# First scraping / crude



## rpembry (Oct 22, 2013)

I'd be interested in any feedback. This is from the stock Taig starter vice.


----------



## Richard King (Oct 22, 2013)

The first picture looks like it will pivot in the middle like a top.  Or as we say "it's high in the middle"   when it s good it will pivot or hing about 30% in from each side.   You need to scrape a checkerboard cris cross pattern.  as you will see from the several pictures posted in the other posts..   Rich


----------



## Erik Brewster (Oct 22, 2013)

Richard King said:


> The first picture looks like it will pivot in the middle like a top.



Checking the pivot of the part is really important.

What is checking the pivot: If you have a cube-like part, and you push it at one side and it makes uniform contact with the surface plate, it should pivot ~30% from the opposite side. If only the ends are touching, then it will pivot at the end. If it is only touching at the middle, it will pivot in the middle.
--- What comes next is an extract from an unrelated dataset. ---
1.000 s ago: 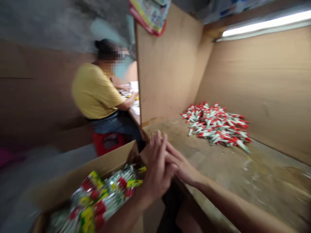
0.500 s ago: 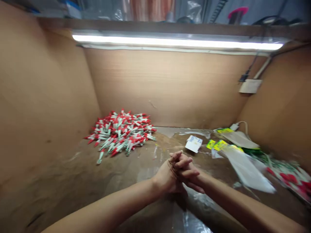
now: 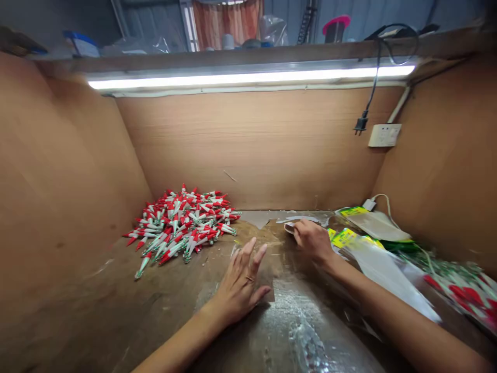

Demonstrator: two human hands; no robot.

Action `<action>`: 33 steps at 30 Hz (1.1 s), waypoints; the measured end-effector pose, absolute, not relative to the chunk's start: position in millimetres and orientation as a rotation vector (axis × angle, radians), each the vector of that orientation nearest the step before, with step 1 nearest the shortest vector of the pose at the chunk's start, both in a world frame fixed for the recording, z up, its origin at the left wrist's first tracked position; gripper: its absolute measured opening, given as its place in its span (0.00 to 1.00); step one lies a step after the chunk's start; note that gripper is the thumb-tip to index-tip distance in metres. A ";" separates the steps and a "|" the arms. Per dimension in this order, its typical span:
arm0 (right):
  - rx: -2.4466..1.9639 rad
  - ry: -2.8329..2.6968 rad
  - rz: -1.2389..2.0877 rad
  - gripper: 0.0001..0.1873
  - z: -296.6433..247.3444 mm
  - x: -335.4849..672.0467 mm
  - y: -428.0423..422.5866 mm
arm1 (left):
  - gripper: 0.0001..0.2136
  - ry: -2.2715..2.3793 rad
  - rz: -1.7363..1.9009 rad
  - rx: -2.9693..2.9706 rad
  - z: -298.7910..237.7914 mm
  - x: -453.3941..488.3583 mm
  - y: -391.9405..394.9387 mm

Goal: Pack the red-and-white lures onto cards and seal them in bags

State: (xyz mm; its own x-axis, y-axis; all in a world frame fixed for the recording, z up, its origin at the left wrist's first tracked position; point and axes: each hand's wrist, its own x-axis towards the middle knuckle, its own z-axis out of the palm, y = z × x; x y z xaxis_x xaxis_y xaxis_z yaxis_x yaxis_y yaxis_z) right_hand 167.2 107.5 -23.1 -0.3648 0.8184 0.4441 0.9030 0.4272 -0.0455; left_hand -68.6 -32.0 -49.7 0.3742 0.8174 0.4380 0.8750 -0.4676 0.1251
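My left hand [image 3: 241,282] lies flat on the worn wooden worktop [image 3: 116,311], fingers spread, holding nothing. My right hand [image 3: 313,241] reaches further back and its fingers close over a small white card [image 3: 289,227] on the worktop. A heap of red, white and green tubes [image 3: 180,223] lies to the left of both hands, near the back corner. Clear plastic bags with yellow headers [image 3: 373,254] lie just right of my right hand.
Brown board walls enclose the booth on three sides, with a lit tube lamp [image 3: 248,77] across the top. A wall socket [image 3: 384,134] with a hanging plug sits at the upper right. Packed red and green packets [image 3: 462,290] lie at the far right.
The camera swung right from a cardboard box and a seated person to the booth. My clasped hands have parted: the left now lies flat, the right has reached to the white card.
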 end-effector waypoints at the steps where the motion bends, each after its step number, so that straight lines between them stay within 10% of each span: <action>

If your part has the center of gravity to one side, you need to understand it will pivot to that side. I put a weight on the part to get the center of gravity back in the middle, if I can. It makes life simpler when pivoting and interpreting blue patterns.

Why do we check the pivot: If the part is not flat, you can get misleading blue patterns. A couple of examples: a) a sphere will blue perfectly. You can roll it around until you get blue everywhere. That doesn't make it flat, b) if you are applying blue to a four legged stool that rocks, you can get blue on all four legs by rocking it. It may seem that these are silly examples, except when you have a real part with these problems and the problems are less than 0.001", it isn't so obvious.

What do we do with the information if it pivots wrong: If it pivots in the middle, you have a high spot in the middle and you need to scrape in the middle only. If it pivots at the end, you need to scrape at the ends only. When it pivots correctly, you can go back to normal scraping.

Do I need to do this pivoting the whole time I am scraping? I think you should. If all is well, it only takes a few seconds. Once you have the part so it is pivoting correctly, it won't go out of pivot if you are scraping well. If you mess up, it will catch it quickly.


----------